There's no optimization pass. chibicc emits terrible code which is probably twice or more slower than GCC's output. I have a plan to add an optimization pass once the frontend is done.
Internals
chibicc consists of the following stages:
-
Tokenize: A tokenizer takes a string as an input, breaks it into a list of tokens and returns them.
-
Preprocess: A preprocessor takes as an input a list of tokens and output a new list of macro-expanded tokens. It interprets preprocessor directives while expanding macros.
-
Parse: A recursive descendent parser constructs abstract syntax trees from the output of the preprocessor. It also adds a type to each AST node.
-
Codegen: A code generator emits an assembly text for given AST nodes.
Contributing
When I find a bug in this compiler, I go back to the original commit that introduced the bug and rewrite the commit history as if there were no such bug from the beginning. This is an unusual way of fixing bugs, but as a a part of a book, it is important to keep every commit bug-free.

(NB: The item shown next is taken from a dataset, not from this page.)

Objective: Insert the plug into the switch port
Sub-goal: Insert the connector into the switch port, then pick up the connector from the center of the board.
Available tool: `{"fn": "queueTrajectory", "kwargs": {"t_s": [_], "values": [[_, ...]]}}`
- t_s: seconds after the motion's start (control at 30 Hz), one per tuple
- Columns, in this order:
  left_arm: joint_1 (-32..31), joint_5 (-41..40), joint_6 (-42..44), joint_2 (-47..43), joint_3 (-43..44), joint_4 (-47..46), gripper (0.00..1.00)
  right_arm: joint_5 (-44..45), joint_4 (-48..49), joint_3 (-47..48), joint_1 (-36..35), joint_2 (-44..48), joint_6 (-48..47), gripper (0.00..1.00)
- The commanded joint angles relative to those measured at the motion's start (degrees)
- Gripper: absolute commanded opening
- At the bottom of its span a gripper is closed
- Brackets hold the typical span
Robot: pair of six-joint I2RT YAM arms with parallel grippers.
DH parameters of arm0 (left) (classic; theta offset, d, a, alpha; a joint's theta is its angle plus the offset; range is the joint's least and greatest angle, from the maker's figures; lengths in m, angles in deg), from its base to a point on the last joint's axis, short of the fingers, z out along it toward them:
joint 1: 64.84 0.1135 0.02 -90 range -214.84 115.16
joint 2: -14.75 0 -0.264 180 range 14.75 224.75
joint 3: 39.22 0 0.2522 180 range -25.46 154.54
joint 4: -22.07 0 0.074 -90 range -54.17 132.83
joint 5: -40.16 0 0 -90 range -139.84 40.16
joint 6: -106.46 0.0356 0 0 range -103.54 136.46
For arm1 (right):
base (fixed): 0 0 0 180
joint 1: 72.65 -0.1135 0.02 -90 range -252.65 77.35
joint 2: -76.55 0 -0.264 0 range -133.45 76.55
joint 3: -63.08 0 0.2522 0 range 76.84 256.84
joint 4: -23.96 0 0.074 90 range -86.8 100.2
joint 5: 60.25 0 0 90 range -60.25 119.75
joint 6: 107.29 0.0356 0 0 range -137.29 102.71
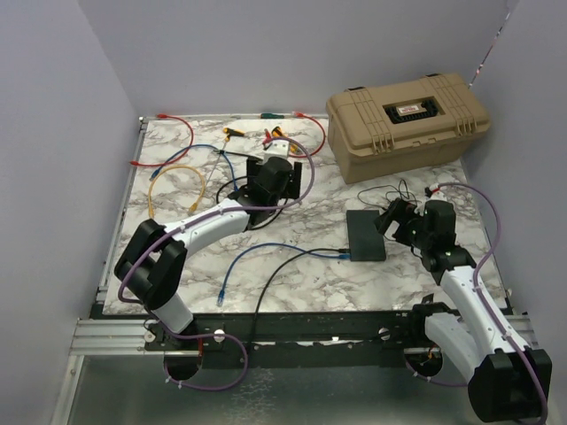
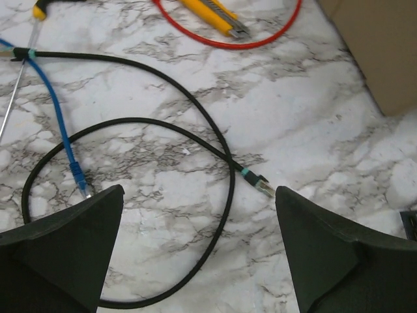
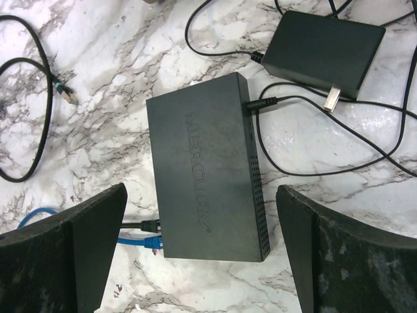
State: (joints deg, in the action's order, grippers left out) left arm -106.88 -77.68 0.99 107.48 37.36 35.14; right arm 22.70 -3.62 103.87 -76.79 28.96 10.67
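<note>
Black cable's clear plug (image 2: 264, 188) lies just ahead of wide left jaws, tip toward flat dark-grey switch (image 3: 208, 169); right jaws wide, empty.

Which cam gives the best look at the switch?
Right wrist: the switch fills mid-frame, with its top face, lettering and power cord clear. Top external shows the switch only as a small dark rectangle. Left wrist doesn't clearly show it.
</note>
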Motion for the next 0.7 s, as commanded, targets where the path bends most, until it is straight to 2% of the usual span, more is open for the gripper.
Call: {"fn": "queueTrajectory", "kwargs": {"t_s": [0.0, 0.17, 0.23, 0.43, 0.57, 0.67], "values": [[6.9, -0.1, -8.3, -0.5, -1.3, 0.6, 0.99, -1.4, 1.8, -1.2, -0.3, 1.4, -1.2, 1.00], [15.0, 4.2, -7.2, 1.8, 0.7, 5.3, 0.97, -2.0, 2.5, -1.7, -0.3, 2.3, -1.6, 1.00], [19.4, 8.8, -5.6, 2.7, 2.1, 7.2, 0.94, -2.0, 2.9, -1.6, -0.3, 2.4, -1.7, 1.00], [29.4, 14.4, 1.2, 6.6, 6.2, 13.5, 0.88, -1.8, 3.8, -1.6, -0.3, 2.7, -1.9, 1.00], [34.2, 16.9, 4.2, 10.4, 7.5, 15.0, 0.77, -1.3, 3.8, -1.8, -0.2, 3.0, -1.9, 1.00], [36.8, 17.4, 6.6, 13.6, 9.4, 17.0, 0.64, 0.5, 2.9, -1.8, -0.3, 3.1, -1.2, 1.00]]}}
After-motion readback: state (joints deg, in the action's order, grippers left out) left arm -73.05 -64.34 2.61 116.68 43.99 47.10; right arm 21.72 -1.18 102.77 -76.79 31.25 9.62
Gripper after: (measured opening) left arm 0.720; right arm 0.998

Thus, I do not take pull requests in this repo. You can send me a pull request if you find a bug, but it is very likely that I will read your patch and then apply that to my previous commits by rewriting history. I'll credit your name somewhere, but your changes will be rewritten by me before submitted to this repository.
Also, please assume that I will occasionally force-push my local repository to this public one to rewrite history. If you clone this project and make local commits on top of it, your changes will have to be rebased by hand when I force-push new commits.
About the Author
I'm Rui Ueyama. I'm the creator of 8cc, which is a hobby C compiler, and also the original creator of the current version of LLVM lld linker, which is a production-quality linker used by various operating systems and large-scale build systems.
References
-
tcc: A small C compiler written by Fabrice Bellard. I learned a lot from this compiler, but the design of tcc and chibicc are different. In particular, tcc is a one-pass compiler, while chibicc is a multi-pass one.
-
lcc: Another small C compiler. The creators wrote a book about the internals of lcc, which I found a good resource to see how a compiler is implemented.